* What you have to do:
Copy, from the material below, each line where "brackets" shows up.
======
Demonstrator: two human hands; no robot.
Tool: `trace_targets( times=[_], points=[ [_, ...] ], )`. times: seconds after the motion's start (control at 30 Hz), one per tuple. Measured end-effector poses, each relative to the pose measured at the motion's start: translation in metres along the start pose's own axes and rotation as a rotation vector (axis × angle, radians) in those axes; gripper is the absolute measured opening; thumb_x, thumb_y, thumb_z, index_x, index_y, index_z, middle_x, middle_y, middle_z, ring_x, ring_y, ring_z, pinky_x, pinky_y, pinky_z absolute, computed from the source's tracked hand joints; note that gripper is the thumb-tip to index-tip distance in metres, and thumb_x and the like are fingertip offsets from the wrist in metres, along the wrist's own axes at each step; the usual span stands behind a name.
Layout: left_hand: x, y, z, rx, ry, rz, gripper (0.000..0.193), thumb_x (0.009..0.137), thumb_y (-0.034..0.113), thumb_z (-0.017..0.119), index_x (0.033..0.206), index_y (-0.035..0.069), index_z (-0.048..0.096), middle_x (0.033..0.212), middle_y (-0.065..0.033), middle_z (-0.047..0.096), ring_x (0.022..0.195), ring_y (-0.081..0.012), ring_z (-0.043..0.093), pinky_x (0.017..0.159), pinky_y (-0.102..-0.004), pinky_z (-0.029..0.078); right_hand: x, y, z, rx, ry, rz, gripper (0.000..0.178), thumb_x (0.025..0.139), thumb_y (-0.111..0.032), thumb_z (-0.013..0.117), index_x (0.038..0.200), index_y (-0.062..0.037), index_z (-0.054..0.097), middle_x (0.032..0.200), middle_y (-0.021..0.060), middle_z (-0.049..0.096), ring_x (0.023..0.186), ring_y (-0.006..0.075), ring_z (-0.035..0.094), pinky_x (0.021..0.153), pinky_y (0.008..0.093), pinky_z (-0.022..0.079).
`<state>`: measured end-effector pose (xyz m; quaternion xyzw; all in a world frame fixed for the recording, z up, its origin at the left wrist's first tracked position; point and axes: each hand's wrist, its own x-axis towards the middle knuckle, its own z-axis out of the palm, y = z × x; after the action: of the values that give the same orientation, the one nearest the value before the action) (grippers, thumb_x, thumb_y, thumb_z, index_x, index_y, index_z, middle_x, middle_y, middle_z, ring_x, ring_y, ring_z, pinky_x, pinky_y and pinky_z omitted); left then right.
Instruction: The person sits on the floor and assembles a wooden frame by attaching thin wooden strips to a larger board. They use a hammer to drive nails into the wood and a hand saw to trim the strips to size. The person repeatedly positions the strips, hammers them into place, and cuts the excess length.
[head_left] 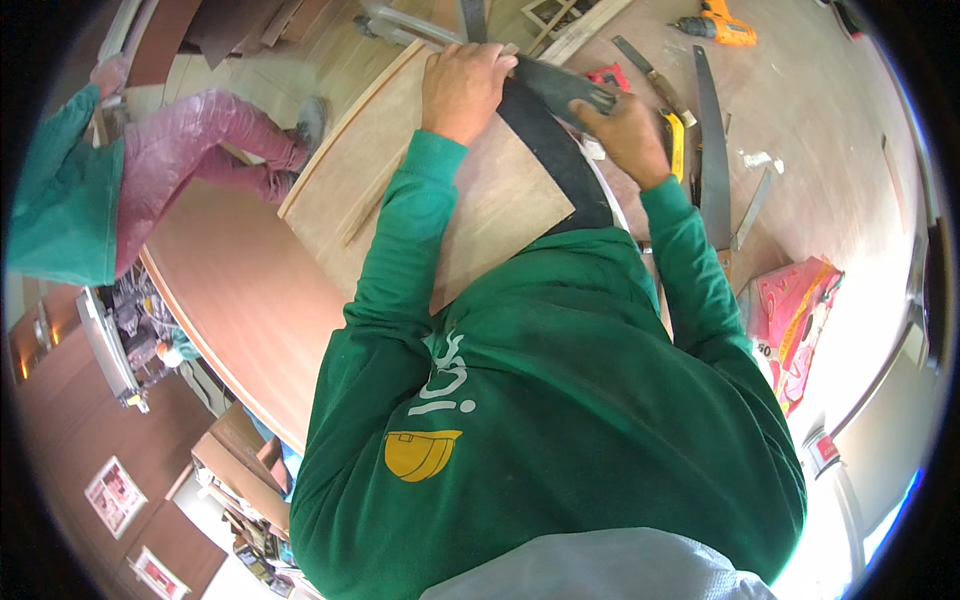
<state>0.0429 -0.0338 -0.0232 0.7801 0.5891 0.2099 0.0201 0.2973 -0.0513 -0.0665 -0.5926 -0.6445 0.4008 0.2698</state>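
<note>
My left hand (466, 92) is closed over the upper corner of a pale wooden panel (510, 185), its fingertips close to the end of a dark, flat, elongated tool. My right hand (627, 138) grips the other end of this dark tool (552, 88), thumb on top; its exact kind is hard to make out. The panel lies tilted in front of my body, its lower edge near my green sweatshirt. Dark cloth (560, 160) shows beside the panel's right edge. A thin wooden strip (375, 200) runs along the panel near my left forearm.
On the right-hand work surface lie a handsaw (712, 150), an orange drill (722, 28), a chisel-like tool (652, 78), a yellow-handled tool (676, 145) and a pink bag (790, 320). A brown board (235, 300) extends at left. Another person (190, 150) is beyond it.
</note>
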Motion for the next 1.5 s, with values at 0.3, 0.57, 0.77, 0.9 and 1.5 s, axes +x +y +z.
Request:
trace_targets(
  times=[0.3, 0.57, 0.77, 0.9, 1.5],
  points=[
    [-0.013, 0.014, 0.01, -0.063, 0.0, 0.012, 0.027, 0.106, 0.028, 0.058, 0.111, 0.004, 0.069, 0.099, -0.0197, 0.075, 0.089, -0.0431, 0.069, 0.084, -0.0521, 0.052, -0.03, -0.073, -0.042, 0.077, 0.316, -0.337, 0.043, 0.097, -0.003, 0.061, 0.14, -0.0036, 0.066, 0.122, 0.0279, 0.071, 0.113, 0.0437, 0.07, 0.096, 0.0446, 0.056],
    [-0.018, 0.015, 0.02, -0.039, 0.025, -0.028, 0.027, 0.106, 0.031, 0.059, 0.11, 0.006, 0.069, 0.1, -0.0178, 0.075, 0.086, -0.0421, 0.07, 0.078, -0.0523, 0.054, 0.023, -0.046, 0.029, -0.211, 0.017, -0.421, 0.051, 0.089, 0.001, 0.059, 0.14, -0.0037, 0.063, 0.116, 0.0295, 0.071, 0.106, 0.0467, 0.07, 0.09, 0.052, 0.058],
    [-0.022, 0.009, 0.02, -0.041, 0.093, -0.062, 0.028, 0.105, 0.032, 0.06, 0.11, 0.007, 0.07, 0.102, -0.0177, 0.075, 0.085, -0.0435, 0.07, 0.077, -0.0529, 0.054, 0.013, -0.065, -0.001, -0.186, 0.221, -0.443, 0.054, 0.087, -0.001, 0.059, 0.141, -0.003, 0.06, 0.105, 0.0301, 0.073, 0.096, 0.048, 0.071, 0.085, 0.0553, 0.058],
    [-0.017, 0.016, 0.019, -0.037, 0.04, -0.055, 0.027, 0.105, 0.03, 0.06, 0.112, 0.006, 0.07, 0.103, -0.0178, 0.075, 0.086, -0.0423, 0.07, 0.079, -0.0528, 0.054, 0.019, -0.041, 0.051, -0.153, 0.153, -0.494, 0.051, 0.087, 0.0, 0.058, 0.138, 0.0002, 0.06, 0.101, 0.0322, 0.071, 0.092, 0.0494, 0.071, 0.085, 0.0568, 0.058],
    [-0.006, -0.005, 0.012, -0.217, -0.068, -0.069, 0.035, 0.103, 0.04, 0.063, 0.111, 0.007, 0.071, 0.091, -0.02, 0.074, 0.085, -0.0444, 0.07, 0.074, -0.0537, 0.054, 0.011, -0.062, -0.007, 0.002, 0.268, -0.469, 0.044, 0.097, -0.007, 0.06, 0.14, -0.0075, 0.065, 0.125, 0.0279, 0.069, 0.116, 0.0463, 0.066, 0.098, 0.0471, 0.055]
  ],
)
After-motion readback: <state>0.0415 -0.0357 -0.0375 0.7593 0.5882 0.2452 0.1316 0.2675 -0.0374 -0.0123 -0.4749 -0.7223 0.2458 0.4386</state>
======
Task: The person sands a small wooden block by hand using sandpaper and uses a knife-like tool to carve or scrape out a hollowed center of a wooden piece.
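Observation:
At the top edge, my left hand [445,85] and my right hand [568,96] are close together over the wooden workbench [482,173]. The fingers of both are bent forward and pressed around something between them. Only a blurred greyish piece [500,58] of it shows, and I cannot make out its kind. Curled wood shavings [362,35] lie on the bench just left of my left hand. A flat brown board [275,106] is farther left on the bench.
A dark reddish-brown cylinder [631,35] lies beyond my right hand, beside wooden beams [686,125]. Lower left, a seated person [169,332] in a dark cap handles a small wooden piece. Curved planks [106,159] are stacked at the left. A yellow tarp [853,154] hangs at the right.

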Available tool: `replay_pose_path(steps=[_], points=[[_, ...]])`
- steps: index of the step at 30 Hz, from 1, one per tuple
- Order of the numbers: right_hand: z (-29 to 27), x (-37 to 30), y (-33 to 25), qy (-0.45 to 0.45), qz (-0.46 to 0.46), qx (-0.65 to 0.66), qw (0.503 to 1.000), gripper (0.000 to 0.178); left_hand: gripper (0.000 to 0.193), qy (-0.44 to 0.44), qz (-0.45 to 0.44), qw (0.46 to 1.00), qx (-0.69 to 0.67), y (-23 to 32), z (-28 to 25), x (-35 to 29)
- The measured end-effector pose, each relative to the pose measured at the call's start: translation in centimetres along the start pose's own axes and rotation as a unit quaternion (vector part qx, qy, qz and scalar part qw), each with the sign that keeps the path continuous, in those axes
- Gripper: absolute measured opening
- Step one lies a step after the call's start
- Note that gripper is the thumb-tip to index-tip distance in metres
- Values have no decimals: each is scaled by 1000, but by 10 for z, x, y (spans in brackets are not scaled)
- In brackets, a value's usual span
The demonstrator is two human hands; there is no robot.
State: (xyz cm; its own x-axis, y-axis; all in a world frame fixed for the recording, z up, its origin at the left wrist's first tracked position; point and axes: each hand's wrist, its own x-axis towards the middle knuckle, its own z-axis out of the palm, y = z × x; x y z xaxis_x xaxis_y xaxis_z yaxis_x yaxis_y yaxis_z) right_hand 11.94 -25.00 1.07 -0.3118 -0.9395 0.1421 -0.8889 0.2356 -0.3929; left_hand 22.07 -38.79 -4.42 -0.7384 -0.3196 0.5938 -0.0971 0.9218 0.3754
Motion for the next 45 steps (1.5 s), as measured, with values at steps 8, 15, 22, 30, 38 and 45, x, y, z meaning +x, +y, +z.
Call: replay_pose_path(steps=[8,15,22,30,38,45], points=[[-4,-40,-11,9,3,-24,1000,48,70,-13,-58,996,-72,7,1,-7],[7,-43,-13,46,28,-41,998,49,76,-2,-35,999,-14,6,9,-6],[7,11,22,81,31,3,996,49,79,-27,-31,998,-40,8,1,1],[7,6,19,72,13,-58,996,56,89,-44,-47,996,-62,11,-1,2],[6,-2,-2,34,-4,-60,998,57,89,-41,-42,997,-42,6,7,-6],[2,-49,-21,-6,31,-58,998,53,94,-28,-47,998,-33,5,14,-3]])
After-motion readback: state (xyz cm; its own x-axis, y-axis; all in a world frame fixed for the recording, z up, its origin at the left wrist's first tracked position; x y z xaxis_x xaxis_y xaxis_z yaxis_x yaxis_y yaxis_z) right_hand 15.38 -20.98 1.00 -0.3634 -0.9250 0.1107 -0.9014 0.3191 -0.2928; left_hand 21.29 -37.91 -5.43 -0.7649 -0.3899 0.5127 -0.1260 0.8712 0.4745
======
* Exercise result:
- Values have no decimals: each is scaled by 1000, but by 10 for z, x, y (spans in brackets are not scaled)
- In brackets, a value's usual span

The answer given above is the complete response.